He followed the motion up to her face.

     Which didn't look particularly pleased.  "What are you
staring at?" she asked flatly, a slight note of accusation in her
tone.

     "Nothin'," Ranma said.

     "You were staring at me," Akane muttered, turning her head
and looking away from him.

     "Who'd wanna stare at you anyway?"

     "Oh, don't start that again."

     "Start what again?"

     "I saw that look on your face when I was in that dress.
You can't fool me anymore."

     Ranma had no reply, the remembered sight of Akane in her
wedding dress drowning out any quick remark he might have made.
He couldn't see her face, but he was fairly sure she was smiling.

     "Ah, forget it," Ranma muttered under his breath as the
gates of Furinkan approached up ahead.  He could see there were
numerous students gathered in the courtyard, surrounding someone
in a school dress on a raised platform.

     As they got closer, Ranma saw it was Nabiki.

     "Oh hell," he said, knuckling his fist to his forehead.
"What's she up to this time?"

     Stepping through the gate, they began to hear what Nabiki
was saying.

     "...the real scoop, folks.  Ranma and Akane's incredible
almost-wedding, with all the sordid details laid bare.  See the
photos of the disaster!  Read about how it all came together!  We
have only a limited print-run of these special booklets, so get
that money out now!"

     They stopped dead, incredulous expressions on their faces.

     "I'm going to kill her," Ranma said in a cold voice.

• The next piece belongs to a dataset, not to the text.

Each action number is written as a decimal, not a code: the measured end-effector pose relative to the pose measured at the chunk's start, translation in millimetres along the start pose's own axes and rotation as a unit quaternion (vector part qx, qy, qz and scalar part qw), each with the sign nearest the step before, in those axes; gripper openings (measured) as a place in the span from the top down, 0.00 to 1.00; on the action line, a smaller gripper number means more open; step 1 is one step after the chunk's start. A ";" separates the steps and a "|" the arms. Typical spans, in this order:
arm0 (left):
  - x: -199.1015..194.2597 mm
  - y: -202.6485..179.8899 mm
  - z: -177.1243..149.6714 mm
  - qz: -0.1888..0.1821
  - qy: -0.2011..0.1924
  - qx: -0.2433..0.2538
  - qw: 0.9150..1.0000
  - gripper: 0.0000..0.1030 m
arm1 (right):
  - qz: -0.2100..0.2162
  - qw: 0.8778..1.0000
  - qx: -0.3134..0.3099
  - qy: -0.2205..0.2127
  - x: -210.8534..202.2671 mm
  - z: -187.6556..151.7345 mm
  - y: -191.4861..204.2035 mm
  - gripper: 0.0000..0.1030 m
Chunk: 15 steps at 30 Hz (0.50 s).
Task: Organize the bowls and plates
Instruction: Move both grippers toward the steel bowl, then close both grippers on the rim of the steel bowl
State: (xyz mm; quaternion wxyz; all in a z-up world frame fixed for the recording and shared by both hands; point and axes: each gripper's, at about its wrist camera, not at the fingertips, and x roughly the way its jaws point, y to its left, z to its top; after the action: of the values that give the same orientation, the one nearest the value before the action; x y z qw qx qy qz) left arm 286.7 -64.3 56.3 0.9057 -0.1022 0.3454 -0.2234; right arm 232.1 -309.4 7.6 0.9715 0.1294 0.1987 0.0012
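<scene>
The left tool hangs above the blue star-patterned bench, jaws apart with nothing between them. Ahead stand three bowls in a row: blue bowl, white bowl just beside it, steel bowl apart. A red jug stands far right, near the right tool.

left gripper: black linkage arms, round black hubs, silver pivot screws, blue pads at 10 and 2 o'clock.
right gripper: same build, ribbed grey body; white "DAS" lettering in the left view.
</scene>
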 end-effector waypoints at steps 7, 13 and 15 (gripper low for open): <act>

     "No.  She's my sister.  I'm going to kill her first," Akane
replied in a disbelieving tone.  They were both standing rigid
near the gate.  The students surrounding Nabiki began to produce
wadded bills from their pockets, holding them up and quickly
exchanging them for a copy of a large, white-covered book with
Nabiki.

     "Hey Ranchan, hey Akane," Ukyou said as she walked up.  She
was thumbing through one of the books.  "Some of these shots are
really good... She managed to get my good side, you know..."

     There was a grinding sound.  Ranma realized it was his
teeth after a few moments.  He turned and looked at Ukyou, and
the expression on his face was far from happy.

     "Ukyou, you are not one of the people I want to see right
now," he said tightly.  "Excuse me."

     With that, he strode off towards the gathering in the centre
of the courtyard.  Ukyou looked stricken, but her face went back
to a weak smile when she saw Akane looking at her.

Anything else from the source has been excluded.